Atualmente, existem alguns grupos e organizações que combatem o racismo e conscientizam as pessoas sobre a vivência negra. Um desses grupos é o Moconevi. O Movimento de Consciência Negra do Vale do Itapocu foi fundado em 05 de agosto de 2001, na cidade de Jaraguá do Sul. Com abrangência em outras seis cidades do estado, o Moconevi promove o enfrentamento do racismo e combate de todo o tipo de preconceito e discriminação racial.

Um dos seus principais objetivos é criar lideranças negras na região e promover a cultura e história do povo preto. Com cerca de 20 integrantes fixos, o grupo não está atrás apenas de novos voluntários, mas também em conscientizar as pessoas. “O objetivo não é fazer com que as pessoas participem da associação em si, mas envolver as pessoas”, explica o coordenador do grupo, Luís Fernando Olegar, 52. Professor de Educação Física, ele acredita que o movimento gera representatividade para as pessoas.

“A história dos negros fica à margem, fica escondida. Quando eu cheguei em Jaraguá do Sul, me falavam que não tinham negros na cidade”, recorda.

Armas contra o racismo

Em 2021, de todas as crianças de 0 a 9 anos de idade que foram mortas de forma violenta no Brasil, 63% eram negras. Entre adolescentes brasileiros de 15 a 19 anos, o percentual é ainda mais alto: 81% são negros. Os dados são do relatório do Fórum Brasileiro de Segurança Pública e mostram que, nem mesmo na fase da infância, pessoas negras estão seguras contra o preconceito.

De acordo com Luís Fernando, para mudar essa realidade, o papel da educação e das escolas na conscientização é fundamental. “Quando você começa a trabalhar numa escola desde pequeno, você começa a fazer com que a criança negra tenha um impacto um pouco menor do racismo”, avalia o professor e coordenador do Moconevi.

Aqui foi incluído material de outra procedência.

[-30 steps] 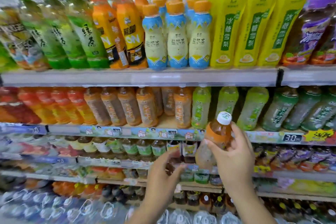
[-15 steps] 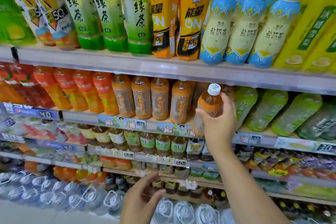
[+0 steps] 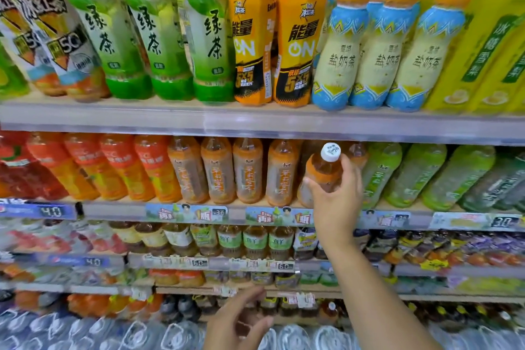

Manifestação de estudantes contra ato de racismo. Crédito das imagens: Lucas Trapp Serpa/ Divulgação/Nosso Tal

O professor universitário Carlos Alberto da Silva, 53 anos, acredita que a educação é uma ferramenta importante para o combate ao racismo, independentemente da idade do estudante. “A educação é um dos instrumentos, um dos dispositivos para combater a violência ou crime de racismo. E a educação serve para formar o cidadão, para orientar e para resgatar a história do povo brasileiro. Para o povo brasileiro se entender como um povo da diversidade”, ressalta.

Carlos foi um dos fundadores do Núcleo de Estudos Afro-Brasileiros (Neab). O núcleo funciona como uma assessoria, que usa da pedagogia para trabalhar a cultura afro-brasileira com estudantes da Universidade Regional de Blumenau (Furb). Fundado em 2014, o professor acredita que o Neab tem um papel fundamental para estudantes negros na universidade.

“Vai impactar a vida dos estudantes negros, sobretudo quando ele é apresentado para os estudantes que estão ingressando na universidade, sendo apresentado como esse núcleo de acolhimento, onde outros estudantes negros e professores negros e não negros estão ali, como ponto de acolhimento e de referência”, comenta.

Mas somente a educação não é suficiente para ganhar essa luta. De acordo com Carlos, a necessidade de novas políticas que envolvam a educação e outros meios para facilitar e disseminar o conhecimento, a inclusão e a diversidade, são urgentes. Luís compartilha da mesma opinião. “O trabalho do Movimento Negro teve um foco muito firme nas políticas públicas. Porque assim como as políticas públicas historicamente nos prejudicaram, elas podem ser o caminho para que possamos resgatar muitas coisas”, afirma.